- Poster
- Directed by: Om Prakash Rao
- Screenplay by: Om Prakash Rao
- Produced by: Sheetal Shettiyar Moti Tolani Kunal Tolani
- Starring: Siddhanth Sherin Sumalatha Sharat Babu Atul Kulkarni Lokanath
- Cinematography: S. Manohar
- Edited by: Lakshman Reddy
- Music by: Abhiman Roy
- Production company: Silver Screen Pictures
- Release date: 10 February 2012;
- Country: India
- Language: Kannada

= AK 56 =

AK 56 is a 2012 Indian Kannada-language action film written and directed by Om Prakash Rao. It was produced by Silver Screen Pictures and released on 10 February 2012.

== Production ==
=== Filming ===

Principal photography began on 15 September 2009. The team successfully completed the final schedule at on 29 January 2010.

==Music==

Track listing
| No. | Title | Singer(s) | Length |
|---|---|---|---|
| 1. | "Kaddu Kaadu" | Abhiman Roy, Yashaswini.A Roy | 5:22 |
| 2. | "Karedaaga" | Sonu Nigam | 4:32 |
| 3. | "Pasandaithi Gelathi" | Avinash Chebbi, Ananya Bhagath | 4:44 |
| 4. | "Adjust Madko" | Rita, Avinash Chebbi | 4:32 |
| 5. | "Mera Bharath" | Ramanujam L.R | 3:32 |
| Total length: |  |  | 22:02 |

== Reception ==
=== Critical response ===

A critic from The Times of India scored the film at 3 out of 5 stars and wrote "Shirin, with her lively performance, is sure to entertain youngistan.
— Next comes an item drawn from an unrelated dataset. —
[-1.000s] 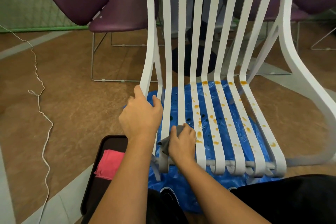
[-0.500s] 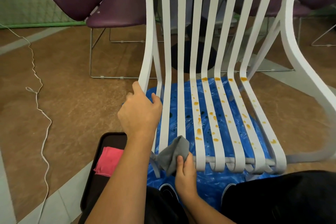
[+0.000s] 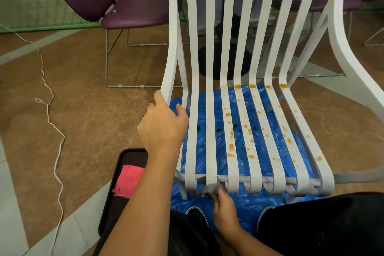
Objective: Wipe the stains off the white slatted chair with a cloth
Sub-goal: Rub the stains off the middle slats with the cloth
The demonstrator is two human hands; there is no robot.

Sumalatha and Sharathbabu are graceful. Music by Abhiman Roy has some foot-tapping numbers". A critic from Deccan Herald wrote "Suchendra Prasad gets to showcase his worth yet again, but only just. Some of the dialogues put the brakes on the thinking processes. But when the viewer can be satisfied with a) the chase scene b) the pleasant songs and c) another close-up of the KRS in all its barren glory, things like ‘values’ recede into oblivion quite naturally". Atul Chaturvedi from Bangalore Mirror wrote  "Sterling acts by Sumalatha, Loknath, Suchindra Prasad and Atul Kulkarni add power to the film. Abhiman Roy music has two good tunes and S Manohar captures the richness well.  If you have enjoyed at least one of Rao’s previous films, AK56 is the film for you". A critic from Rediff.com wrote "Suchendra Prasad walks away with the acting honours for his powerful dialogue delivery as a cop. Sumalatha, Sharath Babu, Atul Kulkarni and Lokanath are adequate. Shobhraj and Kote Prabhakar add value as the baddies. AK 56 is one of the best films made by Omprakash; it is better than his decade-old film AK 47". A critic from News18 India wrote "Songs composed by Abhiman Roy are unimpressive. Manohar is good behind the camera. 'AK 56' may look for action film lovers only, but the film has too many flaws". Y Maheswara Reddy from DNA wrote "Even music director Abhiman Roy has done a neat job with the song Kadhu Kadhu Noodthaale. All criticism aside, for all those who enjoy good action films, this could definitely spice up your weekend".